Updated on June 28, 2013
Moving Boxes
Moving Boxes | Source

Fresh and New

Oh the excitement of your own place! What color schemes are you planning on, what kind of curtains are you getting, and where will you put your furniture? There are so many things to plan for, so many things to buy; you are already imagining all of the fabulous gatherings you will have in your cozy little spot. The barrage of thoughts waltz through your mind, just as the pen you are holding begins initialing the lease, and finally signing your name to seal the deal.

Then it sinks in, you are now legally obligated for a specified amount of time (usually 6-12 months). Our emotions often get the best of us; especially when things are fresh and new, with a natural adrenaline rush to boost the euphoria. Sure, renting your first place is new, and exciting; but, don’t leap before you look. Researching your potential landlord will save you time, headaches, and potentially, a lot of money in the future.

By the time you are done reading this article; you will have learned how to research a potential landlord/property, some basic terminology on rental agreements, and how to know who your landlord is, and deal with less than worthy landlords (believe me there are enough to go around). I’ll offer a few tips on researching any potential landlord you may be considering. When renting any property, research is crucial.

Harmony

Harmony Sign
Harmony Sign | Source

Can't we all just get along?

Ah, harmony for us all. In a perfect world it works like this; the renter pays their rent on time, the landlord responds in a timely manner to property/maintenance issues, the renter takes pristine care of the property. The landlord (Lessor in lease terminology) and tenant (you are the Lessee in lease terminology) enjoy a peaceful, symbiotic relationship.

In the real world, we all know it just doesn't quite always work in this manner. Suffice it to say some people are just jerks. Some of these people actually do become landlords. In no way am I saying that all landlords are slum-kings; but, you really need to keep a close eye on your landlord if you feel even the slightest hint of deception.

No More Slumlords
No More Slumlords | Source

Do your research!

When I say research is crucial, I mean research is crucial! If you are reading this now you are most likely familiar with the internet and all its glory. The internet is an obvious resource to tap when researching your potential landlord. Google search your landlord, see what you can find. If you are under a larger property management company, try searching under the news section in Google search. Often times, you will manage to retrieve a substantial amount of data pertaining to crime.

What happens if you can’t find any articles, or very few? That is probably a good sign, less crime, less news. Take a drive by/through the property grounds at night, try different nights of the week. If you can’t live with that trash truck driving by at 4 am every day, you may want to reconsider you location. Talk it up, talk to the people you see on the property; often they are more than happy to disclose their thoughts on the property’s management.

It adds up...
It adds up... | Source

The real cost?

Find the total cost of your new place, keeping all the charges/fees/assessments transparent is always a sign of a stable lease. Most landlords will disclose how utilities and such are to be assessed on the line item typically labeled UTILITIES. If the landlord states they will only pay electric in the lease, then it is up to you to pay all other utilities.

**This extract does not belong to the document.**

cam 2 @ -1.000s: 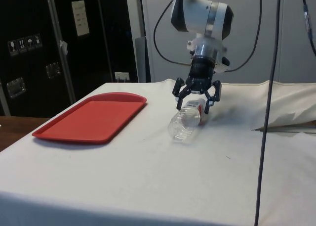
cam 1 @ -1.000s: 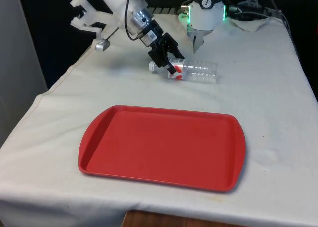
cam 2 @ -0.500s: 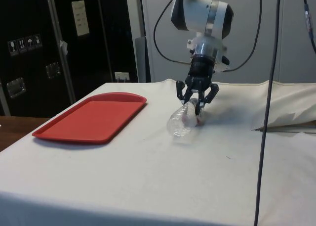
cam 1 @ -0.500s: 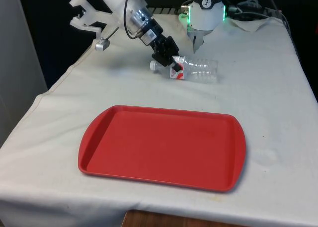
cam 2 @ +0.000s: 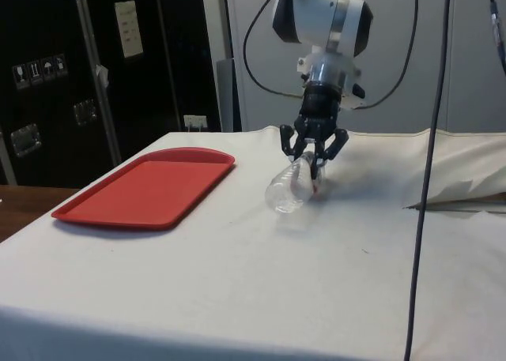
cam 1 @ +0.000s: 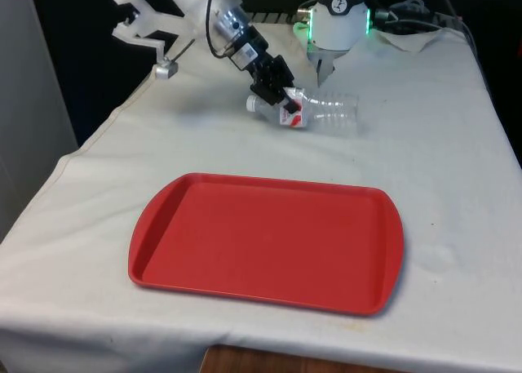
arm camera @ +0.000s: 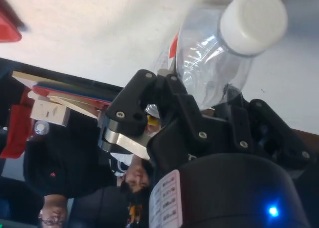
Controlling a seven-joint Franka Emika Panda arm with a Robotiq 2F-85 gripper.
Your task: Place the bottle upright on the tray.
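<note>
Change: since a second ago the black two-finger gripper [cam 1: 280, 93] has drawn its fingers together on the clear plastic bottle with a white cap and red label [cam 1: 314, 113], and the cap end has come up off the cloth.
Gripper: it pinches the bottle just behind the neck, at the red label; in the side view [cam 2: 314, 157] the fingers sit tight against both sides of the bottle [cam 2: 289, 189].
Wrist view: the white cap sticks out past the gripper [arm camera: 209, 106], with the clear shoulder of the bottle [arm camera: 219, 63] between the black fingers.
Bottle: tilted, neck end raised in the grip, base end low over the white cloth [cam 1: 457, 153]; whether the base touches the cloth cannot be told.
Bottle's place: at 12 o'clock from the red rectangular plastic tray [cam 1: 269, 242] in the front view, well apart from it.
Tray: flat on the cloth, nothing on it; in the side view it lies at 9 o'clock from the bottle [cam 2: 146, 189].
Person: someone in a dark top appears behind the fingers in the wrist view [arm camera: 75, 173].
</note>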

Know what your whole cost is upfront; call the utility company and see what the average bill is for gas, water, electric, sewage, trash, etc. I cannot tell you how many people I have dealt with that did not realize that their utilities were not included in their total rent cost until they got a disconnect notice from the utility company, or some other odd circumstance. Always, always, save all of your receipts and paperwork. You never know what and when you will need it.

One important part of many lease agreements is the schedule of charges; not all leases carry a schedule of charges, but some do. So, for those that do, I’ll go over it briefly. Basically what it does is lays out all the potential charges that the landlord may or may not assess to you, depending on the condition of the apartment upon exiting your lease, and quite frankly their personal opinion. I once worked for a property management company that would get people to sign these things, and then charge away when it was time for the tenant to go.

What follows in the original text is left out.